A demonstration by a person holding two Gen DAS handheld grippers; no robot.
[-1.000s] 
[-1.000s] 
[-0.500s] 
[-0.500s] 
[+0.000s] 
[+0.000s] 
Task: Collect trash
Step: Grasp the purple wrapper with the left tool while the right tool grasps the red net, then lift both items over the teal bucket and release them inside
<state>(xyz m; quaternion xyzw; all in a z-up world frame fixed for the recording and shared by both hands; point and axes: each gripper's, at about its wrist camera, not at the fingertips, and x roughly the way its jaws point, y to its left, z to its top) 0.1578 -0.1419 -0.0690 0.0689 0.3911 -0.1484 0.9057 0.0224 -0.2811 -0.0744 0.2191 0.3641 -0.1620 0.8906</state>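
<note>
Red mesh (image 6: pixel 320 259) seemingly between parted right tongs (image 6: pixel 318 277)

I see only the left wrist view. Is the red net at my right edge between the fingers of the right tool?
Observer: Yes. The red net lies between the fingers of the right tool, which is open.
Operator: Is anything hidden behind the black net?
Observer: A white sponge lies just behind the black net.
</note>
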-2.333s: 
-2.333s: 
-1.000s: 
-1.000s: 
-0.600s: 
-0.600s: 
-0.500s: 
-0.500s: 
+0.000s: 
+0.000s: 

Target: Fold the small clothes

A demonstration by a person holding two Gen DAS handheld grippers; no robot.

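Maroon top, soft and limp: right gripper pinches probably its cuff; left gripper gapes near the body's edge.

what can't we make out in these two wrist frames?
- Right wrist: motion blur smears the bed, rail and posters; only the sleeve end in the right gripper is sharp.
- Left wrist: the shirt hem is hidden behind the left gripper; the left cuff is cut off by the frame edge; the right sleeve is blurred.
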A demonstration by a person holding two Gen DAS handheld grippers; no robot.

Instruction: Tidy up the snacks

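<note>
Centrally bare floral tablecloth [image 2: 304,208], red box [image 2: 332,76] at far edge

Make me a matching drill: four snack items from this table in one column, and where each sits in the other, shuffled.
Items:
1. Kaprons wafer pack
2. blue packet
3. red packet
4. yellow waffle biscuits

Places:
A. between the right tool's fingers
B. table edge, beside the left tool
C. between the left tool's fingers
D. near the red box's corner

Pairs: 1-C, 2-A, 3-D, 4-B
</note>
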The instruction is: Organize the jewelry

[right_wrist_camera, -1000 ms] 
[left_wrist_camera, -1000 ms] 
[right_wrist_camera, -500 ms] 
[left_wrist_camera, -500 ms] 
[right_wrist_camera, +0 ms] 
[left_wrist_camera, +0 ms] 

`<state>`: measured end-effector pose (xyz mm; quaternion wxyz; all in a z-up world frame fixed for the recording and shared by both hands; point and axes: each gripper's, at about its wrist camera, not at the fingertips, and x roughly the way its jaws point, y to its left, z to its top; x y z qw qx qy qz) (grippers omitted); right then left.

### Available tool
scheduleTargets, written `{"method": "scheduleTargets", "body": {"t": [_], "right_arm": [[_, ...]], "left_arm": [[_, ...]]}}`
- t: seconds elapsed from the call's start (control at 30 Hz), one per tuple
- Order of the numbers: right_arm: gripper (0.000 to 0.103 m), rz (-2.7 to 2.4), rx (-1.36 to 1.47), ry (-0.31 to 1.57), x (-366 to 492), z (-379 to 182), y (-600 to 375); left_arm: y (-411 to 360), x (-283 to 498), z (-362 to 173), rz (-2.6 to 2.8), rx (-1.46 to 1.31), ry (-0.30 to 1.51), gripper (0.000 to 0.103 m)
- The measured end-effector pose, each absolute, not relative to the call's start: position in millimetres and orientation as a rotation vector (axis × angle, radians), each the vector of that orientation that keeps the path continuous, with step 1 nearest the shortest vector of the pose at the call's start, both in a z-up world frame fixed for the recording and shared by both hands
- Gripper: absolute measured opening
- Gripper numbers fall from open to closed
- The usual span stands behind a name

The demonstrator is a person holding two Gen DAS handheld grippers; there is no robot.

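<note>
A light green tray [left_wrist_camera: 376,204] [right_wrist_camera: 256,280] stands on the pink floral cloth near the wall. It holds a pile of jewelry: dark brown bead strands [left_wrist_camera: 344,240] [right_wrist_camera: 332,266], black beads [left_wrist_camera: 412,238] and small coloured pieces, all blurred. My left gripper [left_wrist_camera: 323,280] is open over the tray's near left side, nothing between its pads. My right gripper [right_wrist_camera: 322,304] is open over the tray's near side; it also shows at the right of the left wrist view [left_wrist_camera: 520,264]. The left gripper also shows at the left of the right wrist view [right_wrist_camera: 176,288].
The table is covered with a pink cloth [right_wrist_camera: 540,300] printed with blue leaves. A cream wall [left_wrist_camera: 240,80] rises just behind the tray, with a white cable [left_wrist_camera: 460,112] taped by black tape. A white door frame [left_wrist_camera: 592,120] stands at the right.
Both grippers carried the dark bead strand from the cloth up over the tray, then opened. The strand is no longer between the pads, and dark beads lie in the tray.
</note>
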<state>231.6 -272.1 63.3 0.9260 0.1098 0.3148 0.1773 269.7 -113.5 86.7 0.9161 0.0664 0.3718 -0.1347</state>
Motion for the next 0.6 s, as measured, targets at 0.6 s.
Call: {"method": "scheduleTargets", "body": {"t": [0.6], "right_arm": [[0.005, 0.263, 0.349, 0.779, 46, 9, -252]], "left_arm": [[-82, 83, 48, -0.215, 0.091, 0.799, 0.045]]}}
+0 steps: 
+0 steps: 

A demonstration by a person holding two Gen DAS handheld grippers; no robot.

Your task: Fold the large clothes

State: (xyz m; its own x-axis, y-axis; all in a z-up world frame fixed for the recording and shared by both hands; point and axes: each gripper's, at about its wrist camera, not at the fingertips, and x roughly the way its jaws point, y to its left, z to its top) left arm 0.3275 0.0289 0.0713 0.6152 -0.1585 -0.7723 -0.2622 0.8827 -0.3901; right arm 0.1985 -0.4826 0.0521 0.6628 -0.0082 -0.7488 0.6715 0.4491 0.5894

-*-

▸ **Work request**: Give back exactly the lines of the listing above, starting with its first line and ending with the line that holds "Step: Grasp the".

▸ **Answer to this problem**:
A demonstration by a person holding two Gen DAS handheld grippers; no robot.
[-1.000s] 
[-1.000s] 
[-0.500s] 
[-0.500s] 
[+0.000s] 
[+0.000s] 
Task: Collect trash
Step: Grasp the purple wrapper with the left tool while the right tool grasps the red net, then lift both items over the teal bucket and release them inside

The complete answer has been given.